Task directions |
Please reproduce the listing word for word. Pictures stay out.

Data extract |
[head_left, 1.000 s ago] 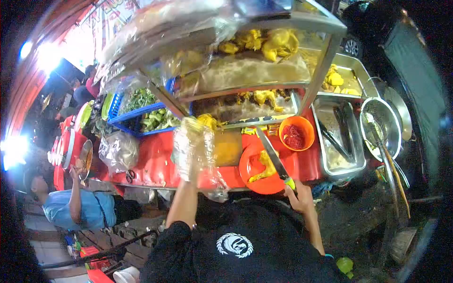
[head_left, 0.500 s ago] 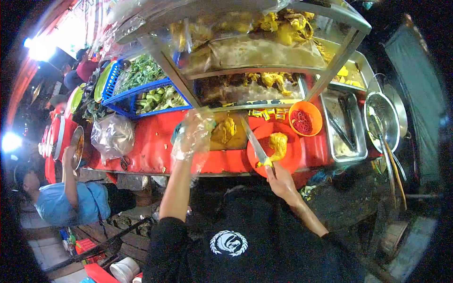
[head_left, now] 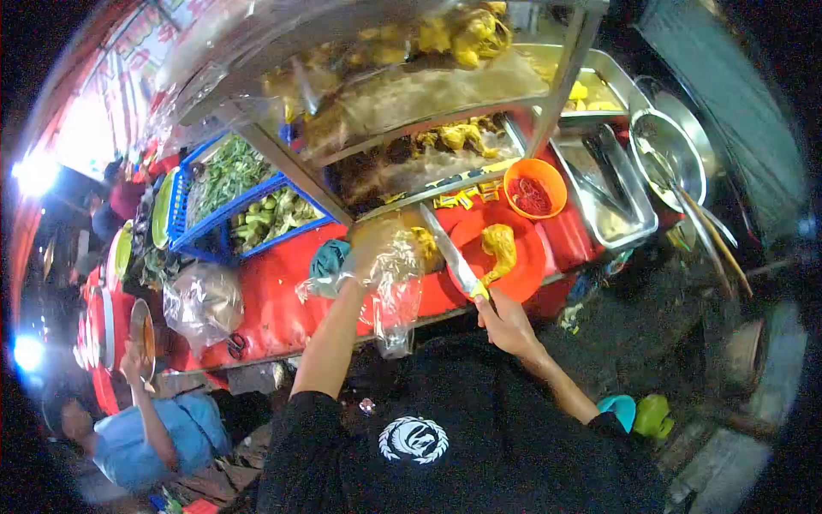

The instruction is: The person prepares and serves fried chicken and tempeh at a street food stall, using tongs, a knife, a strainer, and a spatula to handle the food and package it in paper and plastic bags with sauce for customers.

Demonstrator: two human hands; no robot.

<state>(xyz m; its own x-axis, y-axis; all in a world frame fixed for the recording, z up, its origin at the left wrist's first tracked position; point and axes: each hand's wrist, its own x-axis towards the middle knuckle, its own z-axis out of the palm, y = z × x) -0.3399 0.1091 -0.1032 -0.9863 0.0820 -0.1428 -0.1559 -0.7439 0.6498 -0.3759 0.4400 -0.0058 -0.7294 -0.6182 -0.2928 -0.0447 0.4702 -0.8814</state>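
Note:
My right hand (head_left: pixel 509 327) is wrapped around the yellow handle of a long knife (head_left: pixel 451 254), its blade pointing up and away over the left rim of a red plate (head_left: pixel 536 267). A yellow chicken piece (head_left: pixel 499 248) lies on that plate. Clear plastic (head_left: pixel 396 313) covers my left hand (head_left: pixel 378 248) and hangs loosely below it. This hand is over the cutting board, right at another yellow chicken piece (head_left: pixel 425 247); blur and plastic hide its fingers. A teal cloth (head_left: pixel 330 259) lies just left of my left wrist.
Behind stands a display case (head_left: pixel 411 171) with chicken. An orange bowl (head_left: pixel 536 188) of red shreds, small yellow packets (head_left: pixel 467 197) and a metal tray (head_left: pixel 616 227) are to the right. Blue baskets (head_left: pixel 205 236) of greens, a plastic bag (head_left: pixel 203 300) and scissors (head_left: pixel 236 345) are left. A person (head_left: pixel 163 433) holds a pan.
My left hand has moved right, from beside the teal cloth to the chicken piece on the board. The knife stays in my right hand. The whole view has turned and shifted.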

Answer box |
[head_left, 1.000 s ago] 
[head_left, 0.500 s ago] 
[head_left, now] 

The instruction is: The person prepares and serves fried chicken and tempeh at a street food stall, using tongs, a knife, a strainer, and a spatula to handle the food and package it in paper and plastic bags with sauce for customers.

Demonstrator: two human hands; no robot.

<state>(xyz m; its own x-axis, y-axis; all in a world frame fixed for the recording, z up, its origin at the left wrist's first tracked position; point and axes: each hand's wrist, its own x-axis towards the middle knuckle, its own z-axis out of the palm, y = z × x) -0.3399 0.1091 -0.1032 -0.9863 0.0820 -0.1428 -0.1559 -0.7439 0.6498 -0.3759 0.4400 -0.0058 -0.7294 -0.6182 -0.2928 -0.0447 0.4702 -0.8814</state>
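Note:
My right hand (head_left: pixel 509 327) is wrapped around the yellow handle of a long knife (head_left: pixel 451 254), its blade pointing up and away over the left rim of a red plate (head_left: pixel 536 267). A yellow chicken piece (head_left: pixel 499 248) lies on that plate. Clear plastic (head_left: pixel 396 313) covers my left hand (head_left: pixel 378 248) and hangs loosely below it. This hand is over the cutting board, right at another yellow chicken piece (head_left: pixel 425 247); blur and plastic hide its fingers. A teal cloth (head_left: pixel 330 259) lies just left of my left wrist.
Behind stands a display case (head_left: pixel 411 171) with chicken. An orange bowl (head_left: pixel 536 188) of red shreds, small yellow packets (head_left: pixel 467 197) and a metal tray (head_left: pixel 616 227) are to the right. Blue baskets (head_left: pixel 205 236) of greens, a plastic bag (head_left: pixel 203 300) and scissors (head_left: pixel 236 345) are left. A person (head_left: pixel 163 433) holds a pan.
My left hand has moved right, from beside the teal cloth to the chicken piece on the board. The knife stays in my right hand. The whole view has turned and shifted.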

There is nothing further to add to the answer.